Robinson, Rickey, and the Dodgers were boldly ahead of history. It was 16 years after Robinson stepped on a major-league field that the Rev. Dr. Martin Luther King Jr. made his "I Have a Dream" speech. Baseball, and sports in general, were 20 years ahead of the rest of America (and 30 or 40 years ahead of parts of it).
As personally courageous as Collins is for coming out as a gay man in the NBA, the truth is that sports is way behind the rest of the country on this one.
It was two years ago that former Villanova basketball player Will Sheridan came out publicly. Sheridan had graduated and was no longer playing. He considered his revelation a small step in the journey toward tolerance and acceptance.
"I didn't really do this for myself," Sheridan said at the time. "I'm not getting anything out of it. I'm doing it for lots of other people. It has been almost therapeutic for other people - and for me as well."
We talked about the inevitability of an active professional player coming out. Again, that was two years ago.
Since then, the U.S. military has abolished its long-standing "Don't Ask, Don't Tell" policy, freeing gays to serve openly. The president of the United States mentioned Stonewall, a watershed moment for gay civil rights, in the same breath as Selma during his inaugural address. A number of well-known people in other walks of life have come out publicly. Politicians who voted for the federal Defense of Marriage Act are now rushing to establish themselves as supporters of gay civil rights.
There is a wrong side of history, and nobody worth taking seriously wants to be on it.
Even in sports, the stage has been set for quite some time. NFL players Chris Kluwe and Brendon Ayanbadejo have spoken out publicly in support of gay marriage and encouraged closeted players to step forward. The NHL has embraced the You Can Play Project, an outreach program precipitated by the death of Brendan Burke. The son of longtime executive Brian Burke (and brother of Flyers scout Patrick), Brendan had spoken out against homophobia in hockey.
Somebody had to be the first to step out onto that stage, and it turned out to be Collins.
He was not exactly a household name before this. Collins has been the very definition of a journeyman, playing for six NBA teams in his 12 seasons. At 34, much more of his playing career is behind him than ahead of him. So the world still awaits the superstar athlete willing to risk endorsement money and fan backlash by kicking over the next big barrier.
But then, Collins has made a career of doing the tough, unglamorous work that frees up high-profile teammates to do their thing.
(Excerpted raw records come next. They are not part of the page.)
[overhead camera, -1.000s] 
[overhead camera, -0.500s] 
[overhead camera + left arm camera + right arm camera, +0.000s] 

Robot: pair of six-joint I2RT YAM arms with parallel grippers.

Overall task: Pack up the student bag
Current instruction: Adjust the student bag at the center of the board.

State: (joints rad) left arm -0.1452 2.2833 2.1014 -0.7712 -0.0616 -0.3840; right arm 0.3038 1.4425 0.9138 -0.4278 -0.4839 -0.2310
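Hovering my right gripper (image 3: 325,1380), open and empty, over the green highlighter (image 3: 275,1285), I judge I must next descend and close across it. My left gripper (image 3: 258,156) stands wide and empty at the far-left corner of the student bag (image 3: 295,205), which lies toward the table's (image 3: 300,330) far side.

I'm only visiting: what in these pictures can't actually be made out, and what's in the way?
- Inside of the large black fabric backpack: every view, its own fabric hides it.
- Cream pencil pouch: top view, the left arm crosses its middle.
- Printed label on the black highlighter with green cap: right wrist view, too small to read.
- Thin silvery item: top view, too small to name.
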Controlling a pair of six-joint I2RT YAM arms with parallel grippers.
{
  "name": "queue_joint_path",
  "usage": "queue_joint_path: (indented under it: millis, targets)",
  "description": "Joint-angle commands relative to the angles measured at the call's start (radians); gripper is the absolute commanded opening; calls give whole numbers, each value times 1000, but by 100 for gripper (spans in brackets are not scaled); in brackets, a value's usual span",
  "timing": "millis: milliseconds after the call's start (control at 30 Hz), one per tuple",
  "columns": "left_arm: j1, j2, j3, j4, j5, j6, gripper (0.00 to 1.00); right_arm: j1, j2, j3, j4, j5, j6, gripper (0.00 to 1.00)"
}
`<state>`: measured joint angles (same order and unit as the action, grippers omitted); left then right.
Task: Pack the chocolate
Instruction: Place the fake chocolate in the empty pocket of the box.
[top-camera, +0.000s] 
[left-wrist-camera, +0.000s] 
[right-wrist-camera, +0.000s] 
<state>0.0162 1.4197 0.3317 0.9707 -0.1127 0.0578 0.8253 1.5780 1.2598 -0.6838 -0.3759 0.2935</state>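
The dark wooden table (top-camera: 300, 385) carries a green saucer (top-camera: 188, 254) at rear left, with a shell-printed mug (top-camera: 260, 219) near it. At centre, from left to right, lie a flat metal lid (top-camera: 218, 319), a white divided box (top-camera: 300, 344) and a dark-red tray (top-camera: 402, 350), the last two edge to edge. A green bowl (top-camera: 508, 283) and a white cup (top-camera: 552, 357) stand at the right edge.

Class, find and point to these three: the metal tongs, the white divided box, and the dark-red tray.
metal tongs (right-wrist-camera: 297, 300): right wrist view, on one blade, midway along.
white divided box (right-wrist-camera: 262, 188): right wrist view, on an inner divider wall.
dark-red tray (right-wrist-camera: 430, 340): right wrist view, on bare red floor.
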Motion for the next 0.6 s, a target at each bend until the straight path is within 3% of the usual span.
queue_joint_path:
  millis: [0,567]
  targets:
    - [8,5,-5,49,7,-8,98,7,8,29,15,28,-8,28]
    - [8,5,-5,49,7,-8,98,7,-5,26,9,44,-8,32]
That is just what he did here. Collins' bold move made it that much easier for the next athlete - and the one after that.
That makes it important for Collins, a free agent this summer, to get the same offers he would have received before this. Just a hunch, but NBA teams will evaluate his game, not his orientation, and he'll be playing next year.
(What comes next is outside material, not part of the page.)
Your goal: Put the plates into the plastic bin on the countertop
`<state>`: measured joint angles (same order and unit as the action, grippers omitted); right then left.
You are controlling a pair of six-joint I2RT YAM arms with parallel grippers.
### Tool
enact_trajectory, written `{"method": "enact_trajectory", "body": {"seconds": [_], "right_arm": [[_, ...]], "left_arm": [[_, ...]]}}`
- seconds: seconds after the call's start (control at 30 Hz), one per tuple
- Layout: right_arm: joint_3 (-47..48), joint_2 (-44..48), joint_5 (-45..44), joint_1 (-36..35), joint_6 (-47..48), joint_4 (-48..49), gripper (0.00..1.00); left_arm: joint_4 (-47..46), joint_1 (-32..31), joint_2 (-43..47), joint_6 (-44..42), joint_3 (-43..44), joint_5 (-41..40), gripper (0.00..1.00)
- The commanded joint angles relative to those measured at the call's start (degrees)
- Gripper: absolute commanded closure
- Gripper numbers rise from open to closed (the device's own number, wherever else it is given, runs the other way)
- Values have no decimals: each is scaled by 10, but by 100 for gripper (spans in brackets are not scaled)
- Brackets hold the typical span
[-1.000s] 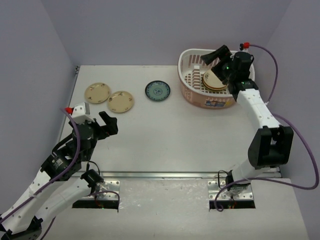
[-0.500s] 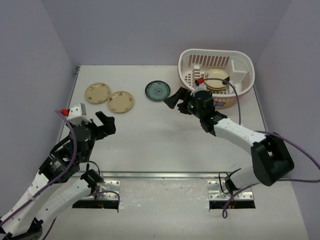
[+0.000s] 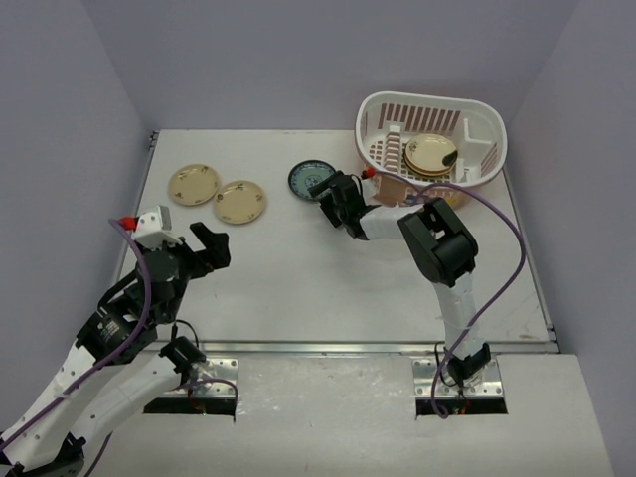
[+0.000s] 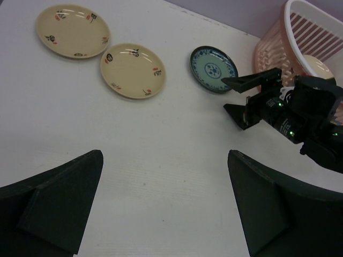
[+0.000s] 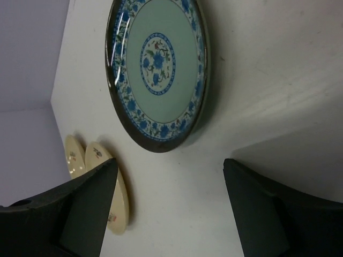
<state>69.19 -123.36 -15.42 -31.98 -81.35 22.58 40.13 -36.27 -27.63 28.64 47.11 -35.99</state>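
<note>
Hard parts first. The plastic bin (image 3: 484, 127) sits at the far right of the countertop (image 3: 298, 288), and it holds a stack of plates (image 3: 430, 153). A cream one with a dark patch is on top. How many lie under it, I can't tell, because the slotted wall covers the stack's edge. In the left wrist view the bin (image 4: 278, 45) runs off the right edge of the picture. In the right wrist view the two cream plates (image 5: 115, 206) show only as thin slivers at 8 o'clock, partly behind a dark finger (image 5: 80, 209).

Now the blue plate (image 5: 158, 69). It lies flat on the counter at 12 o'clock from the right claw (image 5: 171, 211), just beyond the fingertips and not touching them. That claw is spread wide with bare counter between its fingers, so it grips nothing. From above, the blue plate (image 3: 311, 180) sits at about 11 o'clock from the right claw (image 3: 334, 203), just beside it.

The left claw (image 4: 166, 206) is also gaping and empty, well apart from everything. The cream plates (image 4: 133, 70) are off at its 11 o'clock.
</note>
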Motion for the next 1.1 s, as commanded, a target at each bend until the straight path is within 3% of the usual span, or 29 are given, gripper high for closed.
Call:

The public reaction will help. Everyone from Bill Clinton to Flea, Kobe Bryant to Martina Navratilova, rushed onto social media to offer support and encouragement. There was some critical reaction - ESPN talking head Chris Broussard, NFL star Mike Wallace - but that was offset by immediate backlash.
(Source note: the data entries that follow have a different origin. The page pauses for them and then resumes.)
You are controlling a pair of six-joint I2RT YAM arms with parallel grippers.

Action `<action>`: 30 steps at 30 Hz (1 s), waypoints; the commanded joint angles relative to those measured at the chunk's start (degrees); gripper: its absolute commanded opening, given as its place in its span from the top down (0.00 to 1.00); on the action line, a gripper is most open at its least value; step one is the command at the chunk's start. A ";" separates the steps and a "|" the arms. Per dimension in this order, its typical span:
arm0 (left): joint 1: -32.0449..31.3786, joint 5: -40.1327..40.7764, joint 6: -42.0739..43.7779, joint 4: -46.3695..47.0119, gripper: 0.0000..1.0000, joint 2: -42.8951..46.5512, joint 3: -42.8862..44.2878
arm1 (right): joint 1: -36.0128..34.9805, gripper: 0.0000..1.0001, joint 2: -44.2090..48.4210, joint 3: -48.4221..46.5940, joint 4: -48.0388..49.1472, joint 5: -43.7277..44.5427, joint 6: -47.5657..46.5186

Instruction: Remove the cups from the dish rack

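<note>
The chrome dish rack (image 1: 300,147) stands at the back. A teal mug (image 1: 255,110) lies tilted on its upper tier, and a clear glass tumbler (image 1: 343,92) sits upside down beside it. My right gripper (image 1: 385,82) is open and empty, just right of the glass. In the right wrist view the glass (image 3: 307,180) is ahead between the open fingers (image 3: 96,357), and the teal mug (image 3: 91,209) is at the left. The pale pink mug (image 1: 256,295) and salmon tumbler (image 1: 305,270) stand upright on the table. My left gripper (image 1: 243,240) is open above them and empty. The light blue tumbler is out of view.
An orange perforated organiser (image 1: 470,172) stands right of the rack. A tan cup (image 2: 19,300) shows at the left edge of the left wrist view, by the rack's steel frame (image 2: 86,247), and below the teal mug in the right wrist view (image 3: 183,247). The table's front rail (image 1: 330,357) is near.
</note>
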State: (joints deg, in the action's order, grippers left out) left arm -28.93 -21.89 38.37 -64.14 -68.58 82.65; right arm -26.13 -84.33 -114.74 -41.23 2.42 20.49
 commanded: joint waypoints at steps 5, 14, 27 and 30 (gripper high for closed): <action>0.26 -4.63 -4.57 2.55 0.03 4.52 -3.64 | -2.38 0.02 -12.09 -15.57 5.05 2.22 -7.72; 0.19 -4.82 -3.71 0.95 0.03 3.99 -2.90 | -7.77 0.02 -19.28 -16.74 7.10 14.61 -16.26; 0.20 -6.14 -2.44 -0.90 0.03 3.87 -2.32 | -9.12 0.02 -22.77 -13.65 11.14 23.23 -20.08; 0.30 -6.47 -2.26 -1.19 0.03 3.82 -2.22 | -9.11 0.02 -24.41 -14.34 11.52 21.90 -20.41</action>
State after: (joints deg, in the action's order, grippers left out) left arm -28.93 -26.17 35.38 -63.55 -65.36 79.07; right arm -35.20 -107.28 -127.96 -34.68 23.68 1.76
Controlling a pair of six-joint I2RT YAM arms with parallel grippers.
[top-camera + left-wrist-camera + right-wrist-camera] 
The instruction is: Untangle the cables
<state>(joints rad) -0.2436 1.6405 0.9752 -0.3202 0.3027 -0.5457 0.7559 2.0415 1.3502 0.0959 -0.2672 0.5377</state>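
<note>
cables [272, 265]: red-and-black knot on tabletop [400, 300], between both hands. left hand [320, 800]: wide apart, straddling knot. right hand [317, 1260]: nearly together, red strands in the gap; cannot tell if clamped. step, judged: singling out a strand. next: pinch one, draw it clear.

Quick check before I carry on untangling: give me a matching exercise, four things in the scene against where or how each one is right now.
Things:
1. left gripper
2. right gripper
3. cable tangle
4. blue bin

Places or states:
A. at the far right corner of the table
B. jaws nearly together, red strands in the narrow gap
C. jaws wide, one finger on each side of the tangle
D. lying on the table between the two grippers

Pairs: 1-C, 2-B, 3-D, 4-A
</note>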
It turns out the real world was way ahead of the sports world on this, but the sports world isn't as far behind as Collins, or other gay players, might have feared.
Reaction from sports world, beyond. D3
Activist for gay athletes inspired. D3
Collins tells story to Sports Illustrated. A1
Mostly support in the Twitterverse. A6
Contact Phil Sheridan at email@example.com. Follow @Sheridanscribe on Twitter.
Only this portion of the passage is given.